- **What you have to do**
Reproduce the material that follows, please, but only from its first line to the line containing "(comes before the", inclusive.
─── Collected data
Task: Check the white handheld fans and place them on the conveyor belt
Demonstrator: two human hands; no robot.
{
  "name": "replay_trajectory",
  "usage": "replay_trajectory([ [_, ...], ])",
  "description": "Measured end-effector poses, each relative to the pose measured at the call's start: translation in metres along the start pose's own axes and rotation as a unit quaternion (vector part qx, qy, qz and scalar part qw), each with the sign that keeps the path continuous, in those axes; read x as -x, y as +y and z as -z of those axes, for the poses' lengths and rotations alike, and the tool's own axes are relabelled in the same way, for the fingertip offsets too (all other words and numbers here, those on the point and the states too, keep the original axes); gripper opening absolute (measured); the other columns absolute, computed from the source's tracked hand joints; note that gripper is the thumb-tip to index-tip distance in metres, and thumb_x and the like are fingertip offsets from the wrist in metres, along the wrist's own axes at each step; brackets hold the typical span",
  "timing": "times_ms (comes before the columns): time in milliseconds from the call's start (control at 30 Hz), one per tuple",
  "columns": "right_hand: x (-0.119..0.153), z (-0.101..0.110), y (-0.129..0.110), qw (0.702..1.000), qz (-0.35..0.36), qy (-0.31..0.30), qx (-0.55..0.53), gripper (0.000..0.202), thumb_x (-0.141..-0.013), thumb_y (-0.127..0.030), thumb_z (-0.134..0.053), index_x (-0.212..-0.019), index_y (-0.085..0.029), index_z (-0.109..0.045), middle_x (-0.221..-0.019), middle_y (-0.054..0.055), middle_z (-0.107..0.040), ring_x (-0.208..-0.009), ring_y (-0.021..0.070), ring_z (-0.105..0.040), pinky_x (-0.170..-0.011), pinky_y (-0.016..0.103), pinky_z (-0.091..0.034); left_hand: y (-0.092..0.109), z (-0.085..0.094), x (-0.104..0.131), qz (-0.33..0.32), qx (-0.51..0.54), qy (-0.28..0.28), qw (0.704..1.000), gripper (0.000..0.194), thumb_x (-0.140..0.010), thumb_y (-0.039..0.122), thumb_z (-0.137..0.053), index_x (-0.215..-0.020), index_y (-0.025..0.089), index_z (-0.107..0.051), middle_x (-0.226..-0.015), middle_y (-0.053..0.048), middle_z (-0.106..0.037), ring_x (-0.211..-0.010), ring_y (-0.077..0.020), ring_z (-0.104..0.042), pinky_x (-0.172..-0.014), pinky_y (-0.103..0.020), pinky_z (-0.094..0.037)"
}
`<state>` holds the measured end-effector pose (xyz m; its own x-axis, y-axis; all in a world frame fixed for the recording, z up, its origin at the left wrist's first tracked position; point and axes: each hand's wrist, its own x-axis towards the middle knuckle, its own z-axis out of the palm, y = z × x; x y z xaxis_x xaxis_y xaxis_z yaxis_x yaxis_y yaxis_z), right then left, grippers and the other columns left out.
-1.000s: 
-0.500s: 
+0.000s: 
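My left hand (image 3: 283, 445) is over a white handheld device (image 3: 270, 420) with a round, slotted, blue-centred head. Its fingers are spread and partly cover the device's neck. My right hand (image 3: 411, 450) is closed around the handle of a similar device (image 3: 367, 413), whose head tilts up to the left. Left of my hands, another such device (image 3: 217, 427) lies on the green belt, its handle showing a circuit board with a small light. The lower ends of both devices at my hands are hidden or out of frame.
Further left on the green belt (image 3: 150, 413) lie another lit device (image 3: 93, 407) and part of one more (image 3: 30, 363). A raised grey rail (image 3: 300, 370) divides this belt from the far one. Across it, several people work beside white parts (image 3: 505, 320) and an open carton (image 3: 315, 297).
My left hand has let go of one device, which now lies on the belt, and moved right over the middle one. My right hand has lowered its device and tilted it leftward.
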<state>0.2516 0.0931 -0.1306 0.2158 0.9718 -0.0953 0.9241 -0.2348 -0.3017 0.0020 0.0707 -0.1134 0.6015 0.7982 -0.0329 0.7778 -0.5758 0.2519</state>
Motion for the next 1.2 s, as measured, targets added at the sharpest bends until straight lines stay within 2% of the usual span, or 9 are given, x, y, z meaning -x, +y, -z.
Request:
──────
- **Task response**
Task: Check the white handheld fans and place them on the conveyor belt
Demonstrator: two human hands; no robot.
{
  "name": "replay_trajectory",
  "usage": "replay_trajectory([ [_, ...], ])",
  "description": "Measured end-effector poses, each relative to the pose measured at the call's start: translation in metres along the start pose's own axes and rotation as a unit quaternion (vector part qx, qy, qz and scalar part qw), each with the sign that keeps the path continuous, in those axes; read x as -x, y as +y and z as -z of those axes, for the poses' lengths and rotations alike, and the tool's own axes are relabelled in the same way, for the fingertip offsets too (all other words and numbers here, those on the point and the states too, keep the original axes); gripper opening absolute (measured); the other columns absolute, computed from the source's tracked hand joints; note that gripper is the thumb-tip to index-tip distance in metres, and thumb_x and the like are fingertip offsets from the wrist in metres, along the wrist's own axes at each step; brackets hold the typical span",
  "timing": "times_ms (comes before the columns): time in milliseconds from the call's start (control at 30 Hz), one per tuple",

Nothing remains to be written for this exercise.